_YOUR GOAL:_
The material below should be copied line for line, please, with pictures omitted.

_PROVIDED MATERIAL:_

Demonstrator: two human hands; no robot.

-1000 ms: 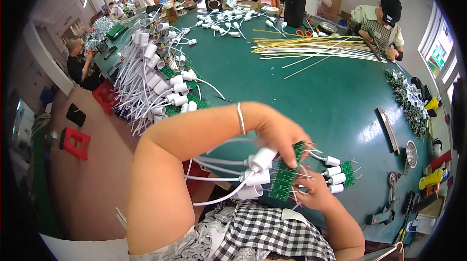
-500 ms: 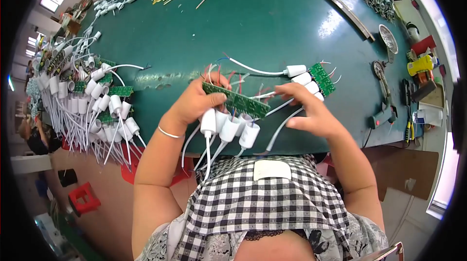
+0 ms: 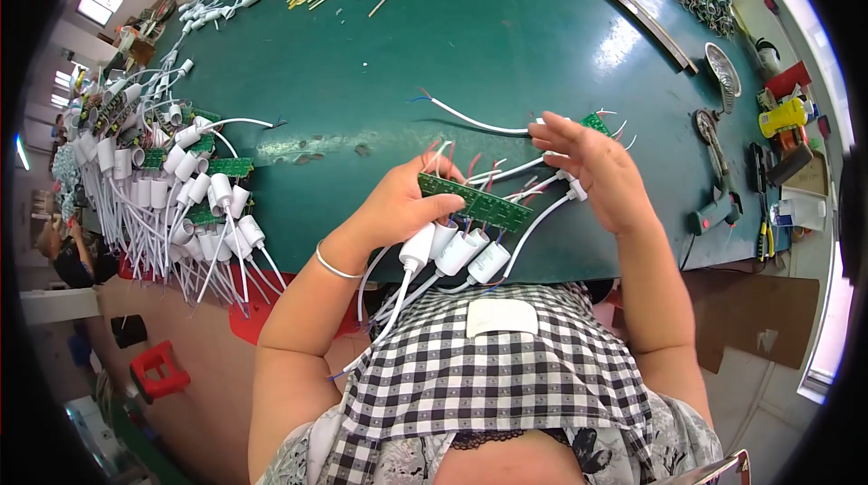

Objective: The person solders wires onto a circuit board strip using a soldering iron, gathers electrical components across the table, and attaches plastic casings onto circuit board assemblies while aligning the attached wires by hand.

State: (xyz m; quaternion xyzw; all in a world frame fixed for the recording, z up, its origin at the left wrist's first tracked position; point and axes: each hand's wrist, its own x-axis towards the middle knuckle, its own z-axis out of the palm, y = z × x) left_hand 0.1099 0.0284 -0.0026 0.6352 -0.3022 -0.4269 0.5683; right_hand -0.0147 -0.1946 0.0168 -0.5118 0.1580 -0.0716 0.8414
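Our left fingers [image 3: 441, 206] pinch one end of the long green circuit board [image 3: 479, 205], over the shiny dark-green surface [image 3: 506, 42] near us. Our right fingers [image 3: 565, 131] stretch out, gripping nothing — we should hold gently, so thin red wires [image 3: 473, 164] don't pull.

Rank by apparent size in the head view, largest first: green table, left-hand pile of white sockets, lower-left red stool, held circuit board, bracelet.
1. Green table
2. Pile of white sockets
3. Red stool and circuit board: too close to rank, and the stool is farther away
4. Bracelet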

_REPLY TO THE TASK:_
Demonstrator: two human hands; no robot.

-1000 ms: 
-500 ms: 
+0 ms: 

Objective: The person solders wires onto a circuit board strip using a soldering iron, gathers electrical components across the table, and attaches plastic casings onto circuit board assemblies while aligning the attached wires by hand.

State: (xyz m; quaternion xyzw; all in a world frame fixed for the recording, z up, its origin at the left wrist's first tracked position; point and axes: each hand's wrist, its own x-axis towards the middle knuckle, its own z-axis out of the palm, y = z × x) left_hand 0.1099 0.0284 -0.0026 0.6352 -0.3022 -0.4269 0.5683; right_hand -0.0147 -0.1946 0.0168 -0.5118 0.1580 -0.0716 0.8414
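Our left fingers [image 3: 441, 206] pinch one end of the long green circuit board [image 3: 479, 205], over the shiny dark-green surface [image 3: 506, 42] near us. Our right fingers [image 3: 565, 131] stretch out, gripping nothing — we should hold gently, so thin red wires [image 3: 473, 164] don't pull.

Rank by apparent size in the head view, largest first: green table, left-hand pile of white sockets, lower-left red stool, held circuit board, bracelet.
1. Green table
2. Pile of white sockets
3. Red stool and circuit board: too close to rank, and the stool is farther away
4. Bracelet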

What appears above is the full answer.